When Mazen was teaching chemistry to teenagers in Beirut, talk of Iceland was usually in regard to climate change. He had little notion of the socio-political climate or what day-to-day life was for Icelanders. To that effect, he had little notion of what it was like to live anywhere that guns and loyalties weren’t worn in the open. “I never really imagined a place like Iceland existed,” he says. “I couldn’t imagine living totally void of violence.”
Initially, ICORN offered him placement in several central European countries in addition to Iceland, in cities such as Madrid, Berlin and Paris, but he was set on Reykjavík. “I wanted to be in a place where nobody knew me and I knew no one. I wanted to start from zero.”
He laughs at the thought now, of coming to a sinking island in the North Atlantic populated by polar bears. “At first I thought I would find all of these beautiful animals in Iceland,” he says. A basic Internet search proved him wrong. He laughs at the memory of arriving at Keflavík Airport, unknowingly early, and believing that his ride had forgotten him and he would need to walk to Reykjavík in the November wind and rain.
The misnomer about Mazen in all of the sombre memories of persecution and displacement is that he doesn’t actually carry himself this way.
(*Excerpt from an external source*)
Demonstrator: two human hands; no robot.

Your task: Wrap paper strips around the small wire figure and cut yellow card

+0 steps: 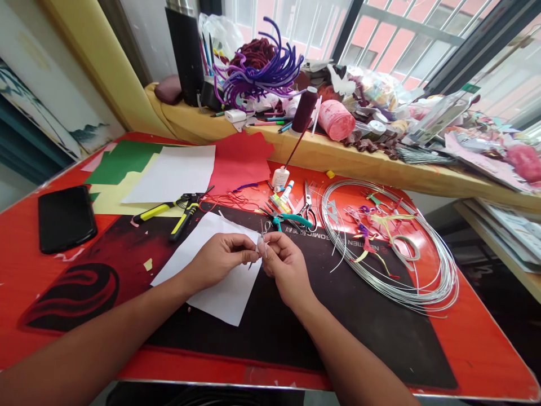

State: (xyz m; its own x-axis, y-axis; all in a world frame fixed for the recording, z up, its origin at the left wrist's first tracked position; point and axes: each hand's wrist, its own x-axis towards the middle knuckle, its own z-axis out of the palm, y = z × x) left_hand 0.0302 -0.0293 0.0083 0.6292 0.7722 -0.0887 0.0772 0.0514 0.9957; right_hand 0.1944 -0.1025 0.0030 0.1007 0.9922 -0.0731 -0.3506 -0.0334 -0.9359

He’s not downtrodden or severe—he’s charming, he smiles more than he doesn’t and he jokes even about his lofty, poet’s responses to simple questions. He still prefers to go through his day-to-day routine alone. He likes to cook, paint, visit bookstores and walk along his familiar paths. But he celebrates sharing the products of the process—meals, a turning point in his book, a song on his Oud, an Arabic, petal-shaped guitar with a bent neck.
He apologises for small bits of clutter in his home, he doesn’t pay them much mind anymore because he’s not sure whether to pack things up or put them away. If he doesn’t receive citizenship, he’ll have to move elsewhere or find a creative way to stay, but he brushes this off like an irrelevant deadline. The idea of leaving another home doesn’t sit well. If he receives his citizenship, he’s considering returning to university to continue studies in chemistry or to pursue film studies or script writing.
“I came to Iceland intending to prove myself as a writer, believing people would treat me like a refugee,” he says. “In Reykjavík, they simply took a human being and treated me as a human being.”
Mazen’s mother still does not know that he came to Iceland as both a writer and a refugee –she knows the writer part. Perhaps her version of the story is more true to how he hopes it ends: Her son was welcomed to the country on the merit of his writing, he went to prove himself, and in the midst of it all he found a home that he could truly never leave and that would, at last, never force him to.